* **WORK INSTRUCTION**:
Each line from the start of the entries through the line that contains "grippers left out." should be output exactly, please.

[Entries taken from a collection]
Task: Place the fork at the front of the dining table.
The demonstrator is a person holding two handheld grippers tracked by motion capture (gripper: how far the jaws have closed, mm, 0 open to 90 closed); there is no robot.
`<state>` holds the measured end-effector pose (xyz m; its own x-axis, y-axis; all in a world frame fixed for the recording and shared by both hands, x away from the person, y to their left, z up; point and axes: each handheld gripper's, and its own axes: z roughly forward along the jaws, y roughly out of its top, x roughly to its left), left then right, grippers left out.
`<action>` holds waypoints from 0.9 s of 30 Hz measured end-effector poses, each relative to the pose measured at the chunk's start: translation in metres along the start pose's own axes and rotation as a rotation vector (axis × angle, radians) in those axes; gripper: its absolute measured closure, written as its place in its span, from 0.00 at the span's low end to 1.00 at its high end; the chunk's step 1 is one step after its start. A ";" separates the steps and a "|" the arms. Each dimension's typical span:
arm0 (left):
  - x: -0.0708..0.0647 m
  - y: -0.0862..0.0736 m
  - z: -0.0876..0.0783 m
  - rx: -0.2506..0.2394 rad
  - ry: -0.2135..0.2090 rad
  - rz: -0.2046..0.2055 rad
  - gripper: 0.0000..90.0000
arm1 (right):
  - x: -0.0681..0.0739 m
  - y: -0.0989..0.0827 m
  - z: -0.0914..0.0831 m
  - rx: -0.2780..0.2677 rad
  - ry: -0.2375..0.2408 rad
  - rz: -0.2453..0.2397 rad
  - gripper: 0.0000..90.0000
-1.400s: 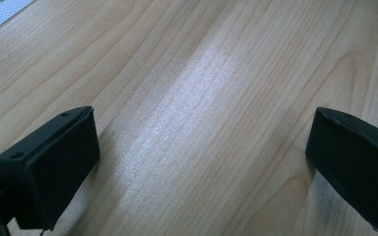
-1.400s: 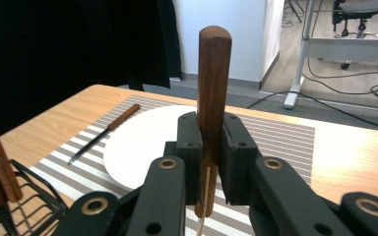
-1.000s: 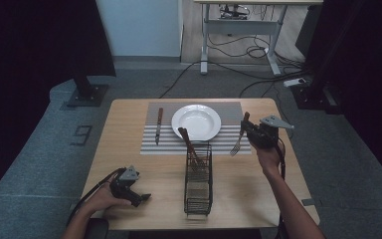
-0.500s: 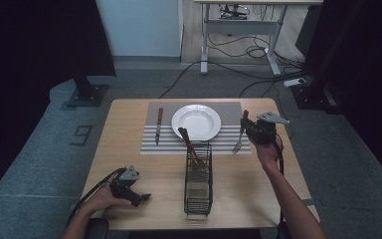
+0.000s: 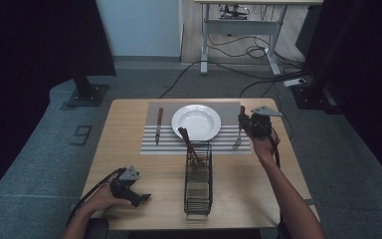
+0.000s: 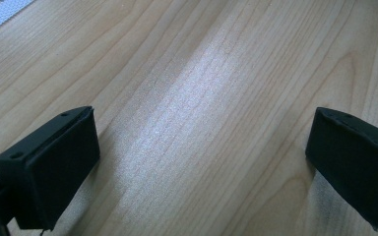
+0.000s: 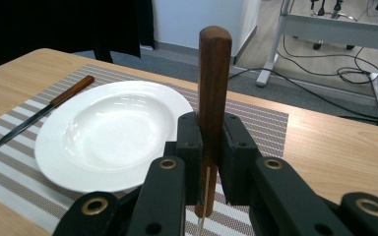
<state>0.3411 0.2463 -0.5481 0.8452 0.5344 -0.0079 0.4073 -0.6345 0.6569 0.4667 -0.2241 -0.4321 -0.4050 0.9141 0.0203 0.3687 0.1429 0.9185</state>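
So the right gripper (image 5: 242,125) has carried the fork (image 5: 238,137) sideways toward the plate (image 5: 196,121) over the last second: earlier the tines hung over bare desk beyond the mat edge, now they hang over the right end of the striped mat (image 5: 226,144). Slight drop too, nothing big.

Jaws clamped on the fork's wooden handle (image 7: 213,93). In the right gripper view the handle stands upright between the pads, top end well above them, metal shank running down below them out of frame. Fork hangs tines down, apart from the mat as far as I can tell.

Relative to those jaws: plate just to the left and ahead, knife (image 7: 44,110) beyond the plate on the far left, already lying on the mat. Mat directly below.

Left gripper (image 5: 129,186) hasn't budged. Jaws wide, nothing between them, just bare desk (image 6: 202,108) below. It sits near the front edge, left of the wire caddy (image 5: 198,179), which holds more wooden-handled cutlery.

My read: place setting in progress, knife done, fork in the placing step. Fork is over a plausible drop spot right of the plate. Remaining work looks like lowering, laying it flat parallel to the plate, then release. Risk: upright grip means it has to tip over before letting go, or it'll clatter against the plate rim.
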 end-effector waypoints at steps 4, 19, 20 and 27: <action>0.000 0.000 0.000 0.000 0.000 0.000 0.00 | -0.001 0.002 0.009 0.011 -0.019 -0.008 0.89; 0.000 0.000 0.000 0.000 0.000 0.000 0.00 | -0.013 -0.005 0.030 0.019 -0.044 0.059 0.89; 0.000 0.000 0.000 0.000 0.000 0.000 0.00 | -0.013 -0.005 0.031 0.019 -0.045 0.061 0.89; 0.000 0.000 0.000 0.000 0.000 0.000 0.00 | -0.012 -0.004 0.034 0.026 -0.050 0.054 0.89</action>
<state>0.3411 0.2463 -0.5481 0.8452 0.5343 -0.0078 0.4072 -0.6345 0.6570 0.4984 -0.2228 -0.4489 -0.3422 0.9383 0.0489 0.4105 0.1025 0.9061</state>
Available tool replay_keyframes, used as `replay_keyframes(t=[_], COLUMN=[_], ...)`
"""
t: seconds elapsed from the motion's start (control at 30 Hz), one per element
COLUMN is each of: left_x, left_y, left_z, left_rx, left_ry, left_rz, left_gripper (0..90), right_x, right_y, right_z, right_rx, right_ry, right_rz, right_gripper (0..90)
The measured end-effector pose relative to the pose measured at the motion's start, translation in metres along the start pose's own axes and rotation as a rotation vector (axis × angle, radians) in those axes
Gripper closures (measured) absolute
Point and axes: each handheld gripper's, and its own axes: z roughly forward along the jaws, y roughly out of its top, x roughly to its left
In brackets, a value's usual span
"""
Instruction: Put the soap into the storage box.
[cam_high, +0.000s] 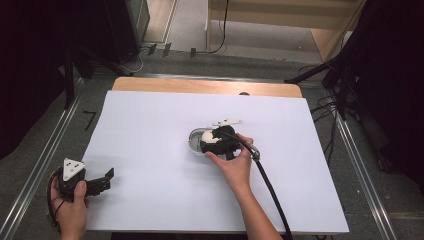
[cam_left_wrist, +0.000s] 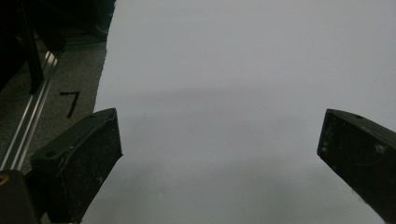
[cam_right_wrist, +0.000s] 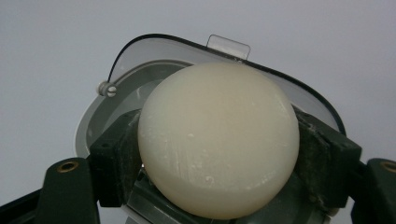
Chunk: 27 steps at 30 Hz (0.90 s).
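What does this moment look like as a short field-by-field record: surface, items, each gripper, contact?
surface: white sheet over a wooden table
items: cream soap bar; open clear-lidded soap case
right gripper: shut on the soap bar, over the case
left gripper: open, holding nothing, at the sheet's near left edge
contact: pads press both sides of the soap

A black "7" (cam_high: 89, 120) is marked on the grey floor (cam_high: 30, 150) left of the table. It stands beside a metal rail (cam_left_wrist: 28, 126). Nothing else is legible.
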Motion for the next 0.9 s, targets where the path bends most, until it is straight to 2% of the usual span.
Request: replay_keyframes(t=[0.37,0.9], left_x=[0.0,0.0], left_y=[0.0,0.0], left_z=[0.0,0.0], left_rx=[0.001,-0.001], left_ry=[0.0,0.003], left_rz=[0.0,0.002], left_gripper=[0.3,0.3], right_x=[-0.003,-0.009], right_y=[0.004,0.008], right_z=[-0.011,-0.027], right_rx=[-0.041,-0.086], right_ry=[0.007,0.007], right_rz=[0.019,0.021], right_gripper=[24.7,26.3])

* **WRITTEN REPLY**:
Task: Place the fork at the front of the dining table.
The demonstrator is a person holding two handheld grippers tracked by motion capture (gripper: how far the jaws have closed, mm, 0 open to 90 closed); there is no robot.
`<state>` holds the measured end-effector pose (xyz m; its own x-axis, y-axis; all in a world frame fixed for the recording and shared by both hands, x away from the person, y to their left, z up; point and axes: each handheld gripper's, and its own axes: z roughly forward along the jaws, y roughly out of its top, x roughly to its left), left then right, grippers left out.

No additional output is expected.